**PROBLEM DETAILS:** Word for word, retype every entry in the listing.

**EXTRACTED RECORDS:**
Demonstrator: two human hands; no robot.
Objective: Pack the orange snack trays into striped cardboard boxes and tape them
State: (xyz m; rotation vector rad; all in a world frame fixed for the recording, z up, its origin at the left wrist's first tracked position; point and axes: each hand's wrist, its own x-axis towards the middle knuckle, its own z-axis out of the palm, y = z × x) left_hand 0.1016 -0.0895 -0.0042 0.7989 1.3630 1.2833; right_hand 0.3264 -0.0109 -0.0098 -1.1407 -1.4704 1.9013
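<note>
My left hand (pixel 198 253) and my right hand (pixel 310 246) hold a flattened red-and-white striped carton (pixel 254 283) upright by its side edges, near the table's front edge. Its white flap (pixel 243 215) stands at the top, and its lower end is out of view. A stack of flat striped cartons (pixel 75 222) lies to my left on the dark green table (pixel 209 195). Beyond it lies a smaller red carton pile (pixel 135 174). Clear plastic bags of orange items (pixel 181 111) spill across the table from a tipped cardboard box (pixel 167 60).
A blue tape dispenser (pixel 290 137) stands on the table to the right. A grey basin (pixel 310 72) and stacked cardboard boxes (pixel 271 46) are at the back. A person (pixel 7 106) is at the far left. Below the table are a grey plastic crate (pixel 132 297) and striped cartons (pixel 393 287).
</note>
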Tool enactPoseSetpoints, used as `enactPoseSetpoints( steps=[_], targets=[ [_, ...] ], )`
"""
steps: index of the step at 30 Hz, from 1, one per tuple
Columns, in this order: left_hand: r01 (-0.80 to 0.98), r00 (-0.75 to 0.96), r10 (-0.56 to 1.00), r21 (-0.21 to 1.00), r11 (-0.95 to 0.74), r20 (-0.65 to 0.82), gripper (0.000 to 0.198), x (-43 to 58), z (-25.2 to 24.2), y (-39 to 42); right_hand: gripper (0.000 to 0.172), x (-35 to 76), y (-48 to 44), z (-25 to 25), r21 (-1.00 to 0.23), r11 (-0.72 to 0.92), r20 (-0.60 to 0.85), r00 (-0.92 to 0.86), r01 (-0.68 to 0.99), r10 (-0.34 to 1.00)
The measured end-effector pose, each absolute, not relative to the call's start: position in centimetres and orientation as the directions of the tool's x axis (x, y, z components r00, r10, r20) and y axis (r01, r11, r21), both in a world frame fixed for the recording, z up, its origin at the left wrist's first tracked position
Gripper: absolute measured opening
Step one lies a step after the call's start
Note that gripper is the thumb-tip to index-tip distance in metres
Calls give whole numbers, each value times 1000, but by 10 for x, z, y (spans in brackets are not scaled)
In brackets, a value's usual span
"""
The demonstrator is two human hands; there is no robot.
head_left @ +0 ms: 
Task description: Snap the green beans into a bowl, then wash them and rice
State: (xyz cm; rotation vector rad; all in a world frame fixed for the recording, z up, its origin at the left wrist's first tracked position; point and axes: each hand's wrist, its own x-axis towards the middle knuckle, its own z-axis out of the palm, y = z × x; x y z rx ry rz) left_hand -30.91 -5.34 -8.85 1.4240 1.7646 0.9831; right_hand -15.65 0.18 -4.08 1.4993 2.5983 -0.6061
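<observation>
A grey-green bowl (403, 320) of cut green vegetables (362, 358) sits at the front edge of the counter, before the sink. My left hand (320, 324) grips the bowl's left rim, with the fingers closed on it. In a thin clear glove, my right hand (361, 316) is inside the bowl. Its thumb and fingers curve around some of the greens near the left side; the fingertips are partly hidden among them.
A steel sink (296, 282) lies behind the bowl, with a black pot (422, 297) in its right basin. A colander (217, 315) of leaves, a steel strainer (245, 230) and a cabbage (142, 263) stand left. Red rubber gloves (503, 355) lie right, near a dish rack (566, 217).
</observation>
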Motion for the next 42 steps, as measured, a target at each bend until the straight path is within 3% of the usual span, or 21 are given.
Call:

**RESULT FOR THIS EXERCISE:**
Demonstrator: two human hands; no robot.
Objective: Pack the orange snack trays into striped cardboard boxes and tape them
State: (xyz m; rotation vector rad; all in a world frame fixed for the recording, z up, its origin at the left wrist's first tracked position; point and axes: each hand's wrist, its own x-axis towards the middle knuckle, its own z-axis out of the palm, y = z × x) left_hand 0.1016 -0.0895 -0.0042 0.7989 1.3630 1.2833; right_hand 0.3264 -0.0109 -0.0098 -1.1407 -1.4704 1.9013
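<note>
My left hand (pixel 198 253) and my right hand (pixel 310 246) hold a flattened red-and-white striped carton (pixel 254 283) upright by its side edges, near the table's front edge. Its white flap (pixel 243 215) stands at the top, and its lower end is out of view. A stack of flat striped cartons (pixel 75 222) lies to my left on the dark green table (pixel 209 195). Beyond it lies a smaller red carton pile (pixel 135 174). Clear plastic bags of orange items (pixel 181 111) spill across the table from a tipped cardboard box (pixel 167 60).
A blue tape dispenser (pixel 290 137) stands on the table to the right. A grey basin (pixel 310 72) and stacked cardboard boxes (pixel 271 46) are at the back. A person (pixel 7 106) is at the far left. Below the table are a grey plastic crate (pixel 132 297) and striped cartons (pixel 393 287).
</note>
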Tool enactPoseSetpoints, used as `enactPoseSetpoints( steps=[_], targets=[ [_, ...] ], )`
"""
steps: index of the step at 30 Hz, from 1, one per tuple
Columns, in this order: left_hand: r01 (-0.80 to 0.98), r00 (-0.75 to 0.96), r10 (-0.56 to 1.00), r21 (-0.21 to 1.00), r11 (-0.95 to 0.74), r20 (-0.65 to 0.82), gripper (0.000 to 0.198), x (-43 to 58), z (-25.2 to 24.2), y (-39 to 42); right_hand: gripper (0.000 to 0.172), x (-35 to 76), y (-48 to 44), z (-25 to 25), r21 (-1.00 to 0.23), r11 (-0.72 to 0.92), r20 (-0.60 to 0.85), r00 (-0.92 to 0.86), r01 (-0.68 to 0.99), r10 (-0.34 to 1.00)
The measured end-effector pose, each absolute, not relative to the call's start: position in centimetres and orientation as the directions of the tool's x axis (x, y, z components r00, r10, r20) and y axis (r01, r11, r21), both in a world frame fixed for the recording, z up, its origin at the left wrist's first tracked position
Gripper: absolute measured opening
Step one lies a step after the call's start
Note that gripper is the thumb-tip to index-tip distance in metres
Calls give whole numbers, each value times 1000, but by 10 for x, z, y (spans in brackets are not scaled)
In brackets, a value's usual span
"""
The demonstrator is two human hands; there is no robot.
head_left @ +0 ms: 
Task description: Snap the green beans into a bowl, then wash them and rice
State: (xyz cm; rotation vector rad; all in a world frame fixed for the recording, z up, its origin at the left wrist's first tracked position; point and axes: each hand's wrist, its own x-axis towards the middle knuckle, its own z-axis out of the palm, y = z × x; x y z rx ry rz) left_hand -30.91 -5.34 -8.85 1.4240 1.7646 0.9831; right_hand -15.65 0.18 -4.08 1.4993 2.5983 -0.6061
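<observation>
A grey-green bowl (403, 320) of cut green vegetables (362, 358) sits at the front edge of the counter, before the sink. My left hand (320, 324) grips the bowl's left rim, with the fingers closed on it. In a thin clear glove, my right hand (361, 316) is inside the bowl. Its thumb and fingers curve around some of the greens near the left side; the fingertips are partly hidden among them.
A steel sink (296, 282) lies behind the bowl, with a black pot (422, 297) in its right basin. A colander (217, 315) of leaves, a steel strainer (245, 230) and a cabbage (142, 263) stand left. Red rubber gloves (503, 355) lie right, near a dish rack (566, 217).
</observation>
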Motion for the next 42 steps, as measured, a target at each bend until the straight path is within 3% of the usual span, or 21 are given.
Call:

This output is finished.